Milly, in spite of her sincere resolve to be contented with what she had, was growing restless. Once this orderly domestic life of the three in the small house was running smoothly, she began to feel cramped, full of unexpended energies. She would have spent them naturally in entertaining and the usual social activity, to which she had become accustomed as the fit expression of woman's life, but that obviously could not be in the present circumstances. Milly recognized this and did not attempt the impossible. Even if she had had the money, Ernestine was not one who could be made a social figure, nor could she be ignored in her own house. The situation, as has been described, had a flavor of social irregularity, like an unauthorized union, and the social penalty must be paid. With Milly's lean purse there was not much shopping to be done, beyond the daily marketing, and it was dreary to walk the New York streets and gaze into tempting shop windows, though Milly did a good deal of that in her idle hours. She had never cared to read, except as an occasional diversion, or to "improve her mind," as Grandma Ridge might have put it, by lectures such as Hazel Fredericks had once patronized. Lectures bored her, she admitted frankly, unless she knew the lecturer personally. Perhaps Hazel and her set were justified in condemning Milly's general lack of purpose and aim in life. But it should be remembered that the generation with which Milly began had never recognized the desirability of such ideals for women, and Milly, like many of her sisters in the middle walk of life, always resented the assumption that every human being, including women, should have a plan and a purpose in this life. She liked to think of herself as an irresponsible, instinctive vessel of divine fire to bless and inspire. But such vessels very often go on the reefs of passion, and if Milly had not been so thoroughly normal in her instincts, she might have suffered shipwreck before this. Otherwise, they float out at middle age more or less derelict in the human sea, unless they have been captured and converted willy-nilly to some other's purpose. Now Milly was drifting towards that dead sea of purposeless middle age, and instinctively feared her fate.

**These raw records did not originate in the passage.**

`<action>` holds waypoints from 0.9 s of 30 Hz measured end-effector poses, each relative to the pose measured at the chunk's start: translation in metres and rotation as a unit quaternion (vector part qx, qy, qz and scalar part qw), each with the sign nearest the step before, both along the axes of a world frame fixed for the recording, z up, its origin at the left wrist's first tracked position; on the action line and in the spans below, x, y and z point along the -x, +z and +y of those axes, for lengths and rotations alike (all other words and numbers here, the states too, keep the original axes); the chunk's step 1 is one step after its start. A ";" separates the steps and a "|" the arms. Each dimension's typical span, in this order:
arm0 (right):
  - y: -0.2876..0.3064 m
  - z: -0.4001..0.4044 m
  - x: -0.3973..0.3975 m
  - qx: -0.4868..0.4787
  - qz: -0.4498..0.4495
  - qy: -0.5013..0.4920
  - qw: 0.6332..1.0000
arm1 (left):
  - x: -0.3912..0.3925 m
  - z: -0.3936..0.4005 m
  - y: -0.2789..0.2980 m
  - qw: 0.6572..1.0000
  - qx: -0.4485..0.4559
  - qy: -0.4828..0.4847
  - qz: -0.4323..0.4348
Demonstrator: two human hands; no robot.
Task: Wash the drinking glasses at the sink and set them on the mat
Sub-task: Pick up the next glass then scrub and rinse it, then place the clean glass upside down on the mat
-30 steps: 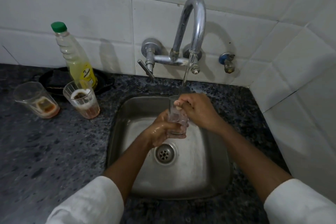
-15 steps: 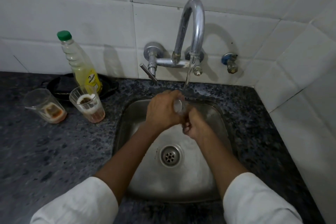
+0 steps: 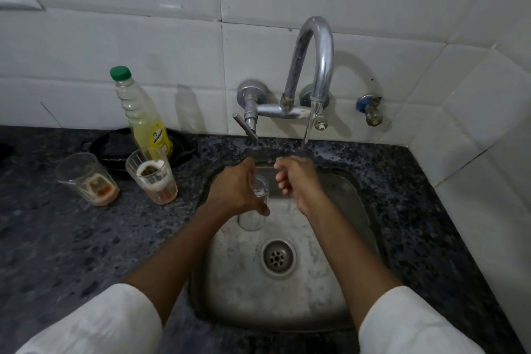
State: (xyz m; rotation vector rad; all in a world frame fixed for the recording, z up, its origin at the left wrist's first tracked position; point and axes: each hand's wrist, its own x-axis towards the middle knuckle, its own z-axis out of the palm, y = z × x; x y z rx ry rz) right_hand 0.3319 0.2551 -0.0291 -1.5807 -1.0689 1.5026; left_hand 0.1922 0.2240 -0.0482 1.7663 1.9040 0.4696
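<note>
I see my left hand [image 3: 235, 190] gripping the glass [image 3: 255, 207] over the sink [image 3: 287, 296]; my right hand [image 3: 296, 181] hangs loosely curled and empty under the tap's [image 3: 313, 66] stream. Wet fingers could let the glass slip and crack against the steel.

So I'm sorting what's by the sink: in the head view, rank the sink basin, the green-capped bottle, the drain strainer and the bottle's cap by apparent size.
1. Sink basin
2. Green-capped bottle
3. Drain strainer, though it sits nearer the camera
4. Green cap
</note>
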 end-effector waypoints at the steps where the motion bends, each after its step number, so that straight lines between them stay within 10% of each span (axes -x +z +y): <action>1: 0.007 -0.001 0.007 -0.048 -0.076 0.030 0.996 | 0.004 -0.001 -0.001 1.000 0.002 0.004 -0.007; 6: 0.040 0.007 0.047 -0.330 -0.429 0.092 0.836 | 0.025 -0.002 0.004 1.000 0.003 0.006 -0.012; 11: 0.045 0.031 0.074 -0.332 -0.581 0.132 0.732 | 0.041 -0.004 0.010 1.000 -0.008 0.005 -0.022; 21: 0.026 0.023 0.054 -0.183 -0.226 0.083 0.953 | 0.059 -0.007 0.019 0.997 -0.050 -0.018 -0.056; 27: -0.003 -0.050 0.020 -0.133 -0.127 0.241 0.953 | 0.054 -0.019 0.033 0.992 -0.089 -0.034 -0.085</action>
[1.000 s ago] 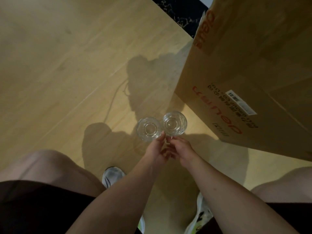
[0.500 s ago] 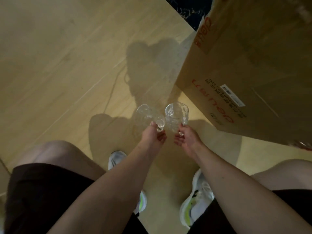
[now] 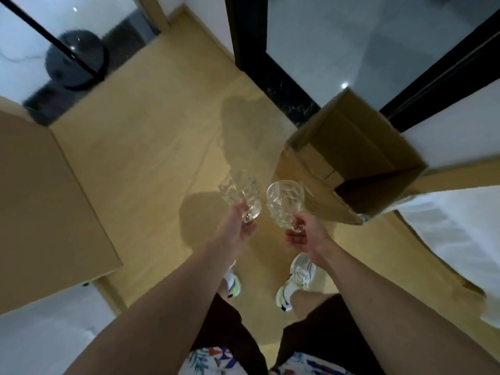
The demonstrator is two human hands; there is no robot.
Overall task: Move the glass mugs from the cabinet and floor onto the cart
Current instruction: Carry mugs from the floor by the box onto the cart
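I am gripping one mug (image 3: 239, 194) in my left hand (image 3: 238, 228) at 11 o'clock and another mug (image 3: 284, 203) in my right hand (image 3: 303, 235) at 1 o'clock, both clear of the floor (image 3: 140, 147). No cart is showing; I judge placement is pending.

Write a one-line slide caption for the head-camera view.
Standing person's left hand and right hand each hold a faceted glass mug above the wooden floor, beside an open cardboard box.
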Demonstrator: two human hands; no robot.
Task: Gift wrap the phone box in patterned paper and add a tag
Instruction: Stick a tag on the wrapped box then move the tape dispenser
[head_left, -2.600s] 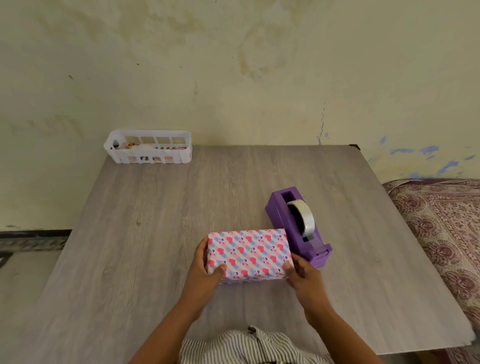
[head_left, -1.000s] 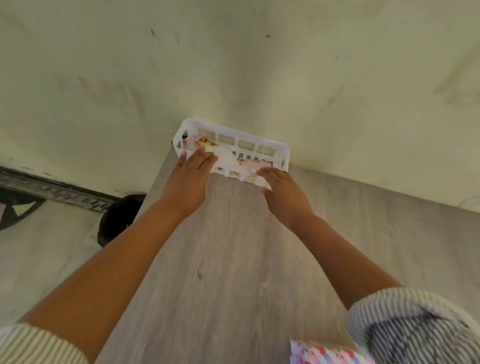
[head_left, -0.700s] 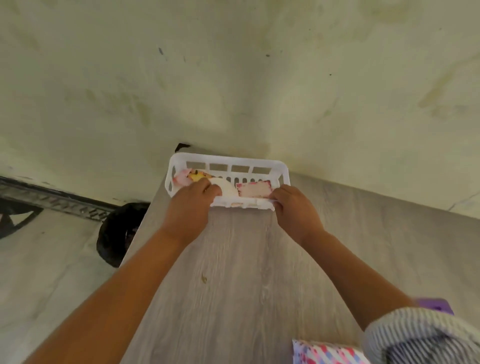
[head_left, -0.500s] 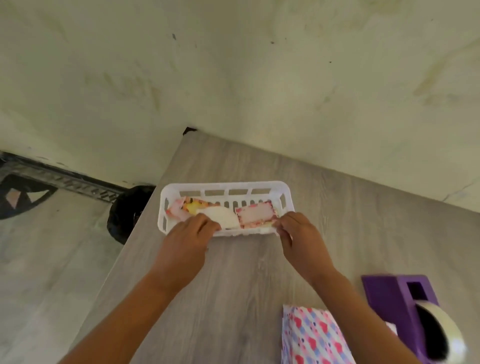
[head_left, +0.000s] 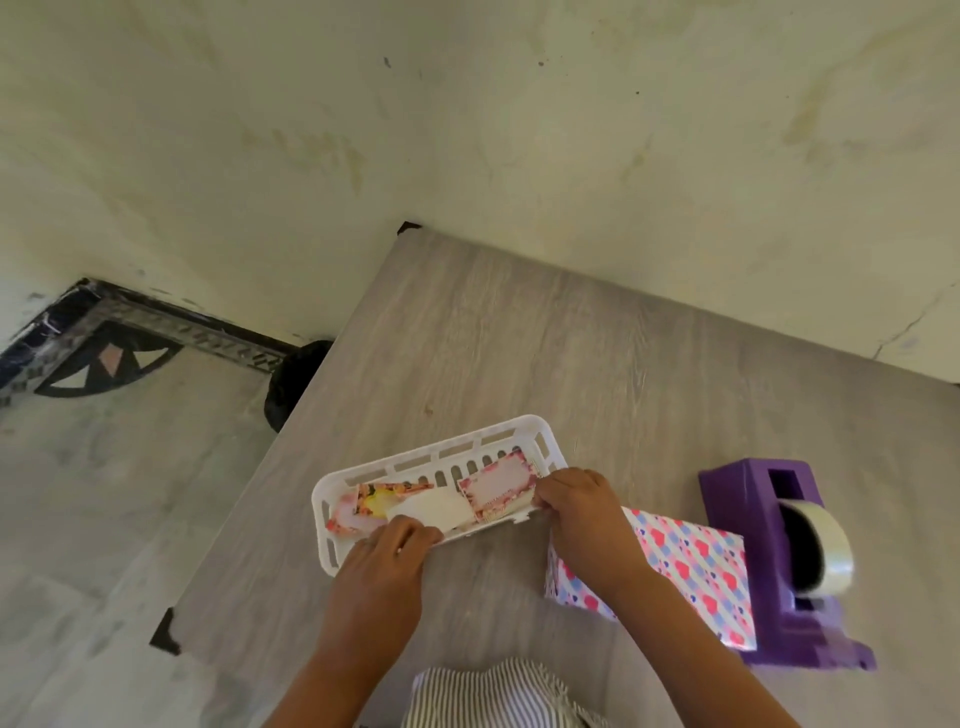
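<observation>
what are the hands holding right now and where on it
Both hold the white basket by its near rim: left hand at the left end, right hand at the right corner.

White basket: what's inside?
The white basket holds gift tags: a pink-bordered one, a yellow one, a plain white one. Anything beneath them is hidden.

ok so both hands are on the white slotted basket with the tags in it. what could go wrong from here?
1. The white slotted plastic basket sits close to the grey wood-grain table left edge; a skewed pull by the left hand could tip it off.
2. The right hand and its forearm cross the heart-patterned wrapped box; dragging further may shove it into the purple tape dispenser.
3. The loose pink-bordered tag cards lean on the basket wall and may spill.
</observation>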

She felt that her present life with the Laundryman offered her no outlet for her powers, and this was the period when she became fertile in launching schemes for which she displayed a few weeks' intense enthusiasm that gradually died out before Ernestine's chilly good sense. One of the first of these enthusiasms was "Squabs." She tried to interest Ernestine in the business of raising squabs for the market. She had read in some country-life magazine of a woman who had made a very good income by breeding this delicacy for the New York market. Ernestine had talked of buying a farm somewhere near the city for the summers, and Milly thought this could be made into a productive enterprise. "With a man and his wife to run it," they could raise squabs by the thousands. But Ernestine, who had all the business she could attend to with her laundry, was apathetic. She averred that any man and his wife who could make money in the poultry business would be exploiting it for themselves, not for "two green-horn women."
The next proposal was "Violets," and then "Mushrooms," to which Ernestine was equally indifferent. You had to get your market in every case, she suspected. "You don't know how to sell violets or mushrooms, dearie, any more than you know how to raise 'em."
"But I could learn!" Milly pouted. She thought Ernestine was unenterprising and also underrated her ability, just because she had not been a working-woman.
"'Twould cost too much for you to learn," Ernestine replied dryly.